Ne plus ignorer l'interaction entre plantes et médicaments
Les conditions dans lesquelles les plantes médicinales peuvent être utilisées comme solution alternative mais surtout complémentaire à un traitement quel qu’il soit sont vivement discutées dans le monde scientifique de la pharmacognosie.
La question des interactions entre les plantes et les médicaments dits conventionnels suscite également un débat. En effet, les plantes médicinales sont composées de molécules chimiques, tout comme les médicaments et ce sont ces molécules qui sont responsables de leurs effets thérapeutiques.
Pour illustrer cette activité thérapeutique, nous utilisons l’image de la « clé-serrure ». La clé est la molécule active (naturelle ou pas) et la serrure est un récepteur biologique présent dans notre organisme.
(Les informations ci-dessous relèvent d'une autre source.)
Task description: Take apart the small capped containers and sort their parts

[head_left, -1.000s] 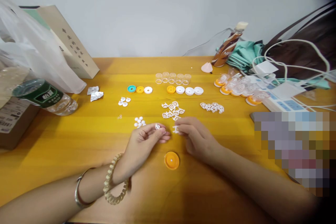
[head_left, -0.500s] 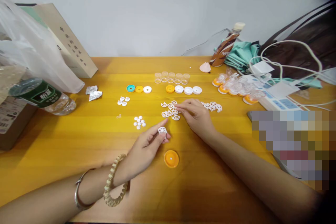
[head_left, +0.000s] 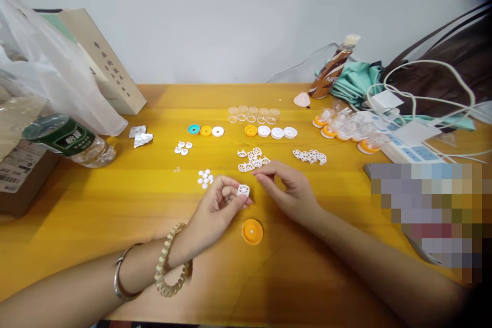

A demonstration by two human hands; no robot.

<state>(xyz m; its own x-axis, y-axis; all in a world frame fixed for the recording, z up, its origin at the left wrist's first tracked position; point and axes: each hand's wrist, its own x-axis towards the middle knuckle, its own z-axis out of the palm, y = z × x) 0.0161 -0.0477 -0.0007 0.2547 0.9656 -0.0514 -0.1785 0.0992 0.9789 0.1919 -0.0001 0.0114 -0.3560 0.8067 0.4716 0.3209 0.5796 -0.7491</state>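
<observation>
My left hand (head_left: 221, 205) pinches a white spoked plastic disc (head_left: 243, 190) between thumb and fingers, above the table. My right hand (head_left: 294, 189) is closer to me than a loose pile of similar white spoked pieces (head_left: 251, 156). Its thumb and index finger are drawn together; whether something small sits between the tips is hard to make out. An orange round cap (head_left: 252, 231) with a white dot at its centre lies below both hands. Small white round discs (head_left: 205, 178) lie just beyond my left hand.
Several clear cups (head_left: 252, 115) stand behind rows of coloured rings (head_left: 206, 130) and white caps (head_left: 277, 133). More spoked pieces (head_left: 309, 156) lie to the right. A water bottle (head_left: 75, 141) and box are left; a power strip (head_left: 411, 146) with cables and a tilted drink bottle (head_left: 332, 69) are right.
My right hand has drawn back from the spoked pile, towards me. My left hand still holds the white disc, its index finger now curled in more. The view has shifted slightly.
</observation>
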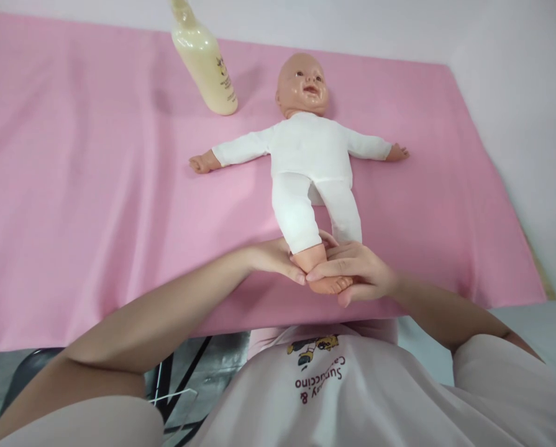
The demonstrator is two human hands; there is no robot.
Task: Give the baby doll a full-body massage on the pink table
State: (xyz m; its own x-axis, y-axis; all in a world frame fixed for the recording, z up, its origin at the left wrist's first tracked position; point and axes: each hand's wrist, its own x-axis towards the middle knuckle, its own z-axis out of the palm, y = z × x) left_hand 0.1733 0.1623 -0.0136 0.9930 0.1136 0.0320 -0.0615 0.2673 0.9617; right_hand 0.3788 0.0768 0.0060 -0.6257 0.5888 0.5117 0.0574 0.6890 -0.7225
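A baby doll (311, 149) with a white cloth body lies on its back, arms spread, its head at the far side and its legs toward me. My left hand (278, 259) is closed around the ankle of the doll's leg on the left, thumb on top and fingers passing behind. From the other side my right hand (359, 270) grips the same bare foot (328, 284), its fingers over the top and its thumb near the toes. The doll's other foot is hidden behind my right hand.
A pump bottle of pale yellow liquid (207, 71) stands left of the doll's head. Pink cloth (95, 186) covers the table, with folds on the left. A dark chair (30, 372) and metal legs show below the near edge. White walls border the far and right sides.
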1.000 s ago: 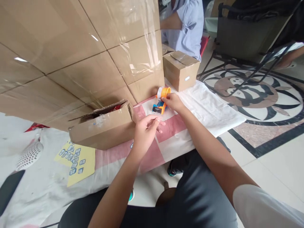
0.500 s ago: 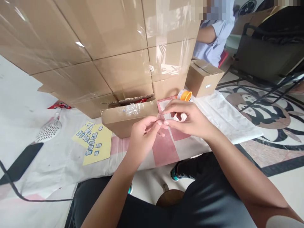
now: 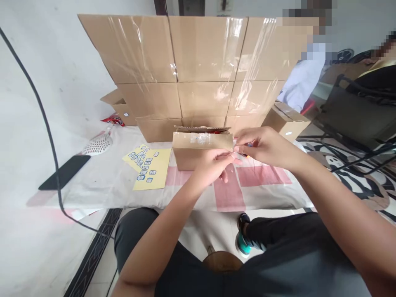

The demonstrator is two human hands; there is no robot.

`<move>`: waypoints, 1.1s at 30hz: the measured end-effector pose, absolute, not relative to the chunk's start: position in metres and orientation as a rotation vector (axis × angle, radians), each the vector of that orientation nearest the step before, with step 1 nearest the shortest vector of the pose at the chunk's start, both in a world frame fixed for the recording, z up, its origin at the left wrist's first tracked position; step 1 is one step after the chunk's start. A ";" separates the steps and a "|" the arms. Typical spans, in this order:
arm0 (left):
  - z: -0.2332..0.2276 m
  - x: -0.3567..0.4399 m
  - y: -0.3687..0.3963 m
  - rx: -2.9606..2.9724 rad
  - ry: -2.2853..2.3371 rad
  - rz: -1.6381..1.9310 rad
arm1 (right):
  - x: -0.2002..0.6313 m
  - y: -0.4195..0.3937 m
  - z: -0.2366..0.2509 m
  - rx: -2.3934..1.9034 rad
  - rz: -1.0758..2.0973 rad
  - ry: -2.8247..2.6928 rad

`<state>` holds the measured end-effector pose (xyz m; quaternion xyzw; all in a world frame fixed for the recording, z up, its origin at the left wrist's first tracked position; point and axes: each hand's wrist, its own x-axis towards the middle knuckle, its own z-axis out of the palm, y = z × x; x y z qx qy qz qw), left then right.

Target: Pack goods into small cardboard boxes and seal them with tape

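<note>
My left hand (image 3: 213,165) and my right hand (image 3: 262,144) meet at the right front corner of a small cardboard box (image 3: 188,159). Both have thumb and fingers pinched together; whatever lies between the fingertips is too small or too clear to make out. Crumpled clear plastic or tape (image 3: 201,139) shines on the box's front flap. Its back flap stands up, and a bit of red (image 3: 218,132) shows inside. Beyond my right fingers only slivers of something orange are visible.
Taped cardboard boxes (image 3: 204,99) form a wall behind. Yellow sheets with small stickers (image 3: 165,161), a white perforated object (image 3: 97,144) and a flat black object (image 3: 66,173) lie to the left. A black cable (image 3: 51,136) hangs there. Another person (image 3: 305,80) is behind at right.
The view has tilted up and swung left, showing the top of the box wall. My hands stay pinched together near the small box's right corner. The orange tape ring is now mostly hidden.
</note>
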<state>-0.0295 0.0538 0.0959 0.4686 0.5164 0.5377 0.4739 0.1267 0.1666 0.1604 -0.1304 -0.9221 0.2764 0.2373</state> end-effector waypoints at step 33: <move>0.063 -0.117 0.061 2.432 2.347 0.724 | 0.042 0.234 0.096 -0.329 0.342 -2.499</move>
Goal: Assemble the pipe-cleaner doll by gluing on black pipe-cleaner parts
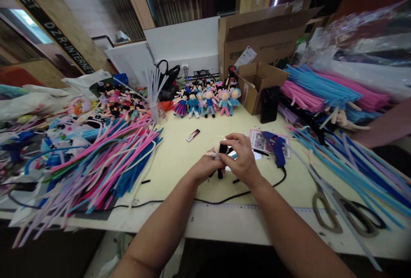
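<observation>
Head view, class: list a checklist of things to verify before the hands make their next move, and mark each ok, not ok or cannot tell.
1. Both hands on the small black and cream figure: left hand and right hand meet around it: ok.
2. Grip firm: cannot tell, fingers hide it.
3. Blue glue gun near the right hand: ok.
4. Glue gun hot: cannot tell.
5. Scissors lie apart from both hands: ok.
6. Black cord off the forearms: not ok, it runs under them.

Blue glue gun (276, 146); pink, blue pipe cleaners (115, 158); cream table (173, 158).
</observation>
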The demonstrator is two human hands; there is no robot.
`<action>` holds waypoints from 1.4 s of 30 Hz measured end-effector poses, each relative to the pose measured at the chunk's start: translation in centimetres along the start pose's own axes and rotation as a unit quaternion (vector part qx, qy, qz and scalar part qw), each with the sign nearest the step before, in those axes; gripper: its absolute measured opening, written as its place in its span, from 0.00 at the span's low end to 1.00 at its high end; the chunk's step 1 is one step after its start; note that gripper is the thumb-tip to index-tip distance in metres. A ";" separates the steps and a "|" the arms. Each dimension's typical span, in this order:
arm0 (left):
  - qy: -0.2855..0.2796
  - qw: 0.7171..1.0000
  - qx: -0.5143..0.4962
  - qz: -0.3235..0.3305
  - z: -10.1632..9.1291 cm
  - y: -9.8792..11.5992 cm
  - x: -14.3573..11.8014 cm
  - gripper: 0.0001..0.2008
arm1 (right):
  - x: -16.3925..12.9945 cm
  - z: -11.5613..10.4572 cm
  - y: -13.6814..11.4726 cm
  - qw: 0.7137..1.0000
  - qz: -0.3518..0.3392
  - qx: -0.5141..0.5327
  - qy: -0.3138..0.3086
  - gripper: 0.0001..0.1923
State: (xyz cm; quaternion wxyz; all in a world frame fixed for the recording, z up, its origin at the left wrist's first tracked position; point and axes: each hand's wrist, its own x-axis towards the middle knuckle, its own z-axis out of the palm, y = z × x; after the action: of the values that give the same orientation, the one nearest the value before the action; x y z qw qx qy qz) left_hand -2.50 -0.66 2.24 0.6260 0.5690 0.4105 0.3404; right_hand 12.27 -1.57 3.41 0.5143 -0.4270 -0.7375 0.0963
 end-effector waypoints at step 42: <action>-0.009 0.998 -0.061 0.028 0.0 -0.2 0.2 0.13 | 0.0 -1.1 -0.8 0.992 0.019 0.121 0.000 0.23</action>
State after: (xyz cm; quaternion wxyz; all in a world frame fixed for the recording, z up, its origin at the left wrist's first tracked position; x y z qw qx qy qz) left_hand -2.39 -0.53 2.03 0.6534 0.5437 0.3676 0.3772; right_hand 12.73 -2.37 4.40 0.5603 -0.3752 -0.7124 0.1945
Ce système souvent protéique, va induire une action thérapeutique mais aussi le cas échéant une action non souhaitée, en d’autres termes un effet indésirable. Car dès que la clé s’emboîte dans la serrure, il y a ouverture de la porte et donc actions biologiques.
Ainsi la clé naturelle appelée taxol, interagit avec une serrure présente dans chacun de nous qui se nomme le microtubule, ce qui explique son action anticancéreuse. D’autres molécules naturelles peuvent aussi avoir une action sur ce microtubule. L’histoire nous l’a démontré puisque des molécules très toxiques extraites du colchique, de la pervenche de Madagascar, de la podophylle d’Amérique et autres végétaux mais aussi d’éponges marines ou de bactéries ont une activité sur le microtubule, bien qu’elles aient des structures chimiques très diverses. Mais puisque cette serrure peut être commune, les traitements naturels, pris par exemple pour contrecarrer les effets indésirables des chimiothérapies, peuvent agir là où on ne le souhaite pas.
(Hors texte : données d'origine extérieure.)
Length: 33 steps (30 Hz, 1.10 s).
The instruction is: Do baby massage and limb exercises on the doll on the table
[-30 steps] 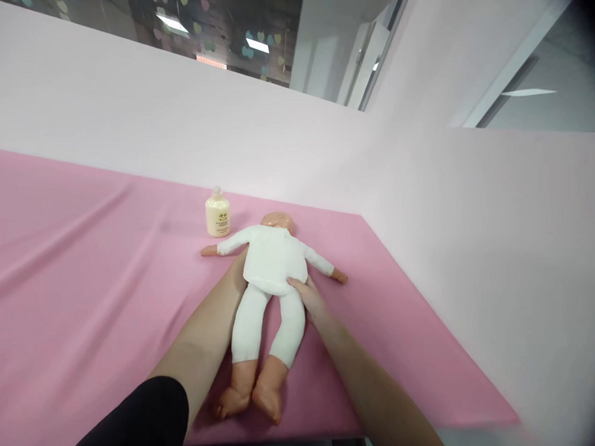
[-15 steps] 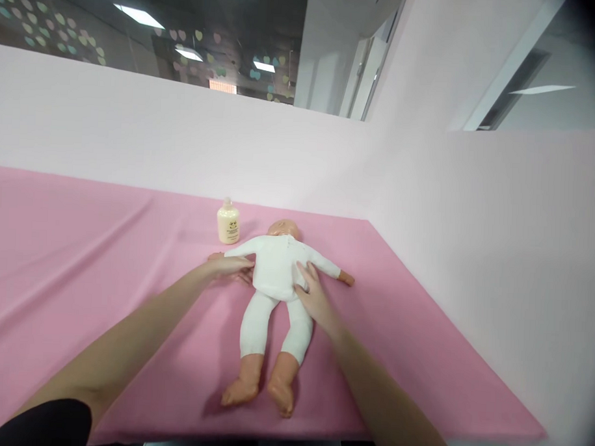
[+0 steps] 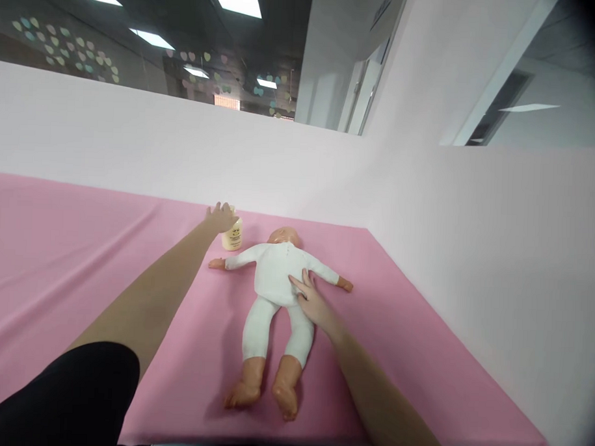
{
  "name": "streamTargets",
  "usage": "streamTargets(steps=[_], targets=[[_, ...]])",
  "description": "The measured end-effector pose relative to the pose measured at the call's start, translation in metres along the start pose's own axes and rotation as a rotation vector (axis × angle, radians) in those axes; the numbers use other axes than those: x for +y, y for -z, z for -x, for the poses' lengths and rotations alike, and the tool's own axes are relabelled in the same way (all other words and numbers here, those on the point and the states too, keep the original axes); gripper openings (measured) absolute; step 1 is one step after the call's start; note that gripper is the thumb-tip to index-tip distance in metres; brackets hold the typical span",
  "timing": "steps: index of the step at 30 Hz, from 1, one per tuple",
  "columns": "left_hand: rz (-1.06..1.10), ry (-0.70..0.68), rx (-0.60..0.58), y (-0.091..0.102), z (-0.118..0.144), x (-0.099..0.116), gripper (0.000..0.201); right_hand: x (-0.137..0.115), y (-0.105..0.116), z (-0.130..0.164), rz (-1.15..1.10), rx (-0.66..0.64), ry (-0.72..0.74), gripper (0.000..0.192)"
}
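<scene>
A baby doll (image 3: 279, 274) with a white cloth body lies on its back on a pink-covered table, head away from me, arms spread and bare feet towards me. My right hand (image 3: 314, 305) rests on the lower side of its torso, fingers apart. Beyond the doll's outstretched arm on the left stands a cream-coloured bottle (image 3: 233, 237) with a dark printed label. My left hand (image 3: 221, 218) is at the upper part of this bottle with its fingers spread, covering part of it. Whether the palm touches the bottle I cannot tell.
The pink table cover (image 3: 106, 242) has long creases on the left. A white wall (image 3: 158, 146) with a wide window rises behind the table, and another wall (image 3: 472, 255) closes in on the right. The table's front edge is just beyond the doll's feet.
My left hand has moved away from the doll's side, up and forward to the bottle. My right hand stays on the torso. The view has tilted slightly upward.
</scene>
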<state>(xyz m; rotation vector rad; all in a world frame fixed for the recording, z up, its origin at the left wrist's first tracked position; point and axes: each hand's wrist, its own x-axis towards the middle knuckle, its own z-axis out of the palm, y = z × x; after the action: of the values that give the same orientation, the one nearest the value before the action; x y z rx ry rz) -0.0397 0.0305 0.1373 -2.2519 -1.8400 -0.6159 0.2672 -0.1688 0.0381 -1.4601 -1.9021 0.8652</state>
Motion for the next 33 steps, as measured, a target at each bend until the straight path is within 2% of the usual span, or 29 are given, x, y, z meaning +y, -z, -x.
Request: streamTargets(steps=[3, 5, 8, 10, 12, 13, 17, 21, 23, 28, 33], targets=[[-0.015, 0.078, 0.054, -0.005, 0.014, 0.029, 0.068, 0.003, -0.001, -0.002, 0.077, -0.012, 0.071, 0.056], [0.009, -0.013, 0.06, -0.009, 0.028, 0.06, 0.066, 0.007, -0.001, -0.005, 0.142, -0.031, 0.165, 0.059], [0.122, -0.209, -0.057, -0.024, 0.055, 0.113, 0.063, 0.013, 0.001, -0.009, 0.188, -0.093, 0.294, 0.063], [0.182, -0.255, -0.15, -0.039, 0.075, 0.141, 0.063, 0.015, 0.003, -0.01, 0.166, -0.134, 0.338, 0.061], [0.194, -0.218, -0.249, -0.054, 0.094, 0.16, 0.063, 0.016, 0.004, -0.011, 0.123, -0.148, 0.339, 0.056], [0.172, -0.202, -0.24, -0.059, 0.102, 0.165, 0.063, 0.016, 0.004, -0.011, 0.102, -0.146, 0.329, 0.054], [0.137, -0.181, -0.191, -0.069, 0.124, 0.167, 0.058, 0.015, -0.001, -0.01, 0.048, -0.093, 0.275, 0.047], [0.133, -0.2, -0.222, -0.068, 0.134, 0.163, 0.058, 0.009, -0.008, -0.018, 0.085, 0.009, 0.204, 0.056], [0.132, -0.208, -0.246, -0.067, 0.138, 0.163, 0.06, 0.005, -0.01, -0.027, 0.149, 0.017, 0.185, 0.059], [0.141, -0.211, -0.318, -0.064, 0.148, 0.169, 0.06, -0.001, -0.009, -0.06, 0.309, -0.014, 0.253, 0.056], [0.141, -0.266, -0.294, -0.061, 0.154, 0.167, 0.06, -0.002, -0.008, -0.085, 0.407, 0.002, 0.289, 0.055]])
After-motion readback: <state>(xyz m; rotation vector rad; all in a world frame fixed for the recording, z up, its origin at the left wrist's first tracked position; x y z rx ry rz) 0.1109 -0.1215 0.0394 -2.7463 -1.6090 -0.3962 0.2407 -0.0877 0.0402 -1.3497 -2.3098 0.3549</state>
S’il ne faut surtout pas décourager l’utilisation de ces thérapeutiques naturelles, nous ne pouvons pas non plus faire mine de ne pas voir le problème qui réside dans l’interaction plante-médicament. C’est dans cette optique scientifique et éthique correspondant au principe primum non nocere (en premier ne pas nuire) que la base de données Hedrine* a été mise en ligne. Elle vise à permettre aux professionnels de santé de conseiller au mieux les patients, lorsque ces derniers souhaitent prendre un produit naturel en complément d’une thérapeutique quelle qu’elle soit.
Juste un exemple : dans une étude récente parue dans European Journal of Cancer, des cliniciens parisiens (AP-HP) relatent une interaction médicamenteuse entre un complément alimentaire utilisé pour les jambes lourdes contenant de la vigne rouge, de la piloselle, de l’ananas, du ginkgo biloba entre autres et une chimiothérapie anticancéreuse pour un cancer pulmonaire. Ces chercheurs ont conclu que le traitement de cette patiente avait été inefficace le temps de la consommation concomitante du complément alimentaire. Et ces interactions peuvent apparaître dans d’autres sphères : la littérature scientifique est déjà abondante sur la façon dont le millepertuis interagit avec la pilule contraceptive ou le jus de pomelos (pamplemousse) avec les médicaments du cholestérol. Il faut aussi avoir en tête que ces interactions vont être d’autant plus complexes, que le patient suit de nombreux traitements médicamenteux.
C’est pourquoi, il nous semble aujourd’hui nécessaire, que les professionnels de santé puissent se tourner vers une source d’information fiable. Ainsi, ils pourront continuer à prescrire des plantes médicinales. N’oublions pas que c’est parce qu’elles interagissent que les plantes médicinales sont efficaces !
* Hedrine est une base de données uniquement accessible aux professionnels de santé.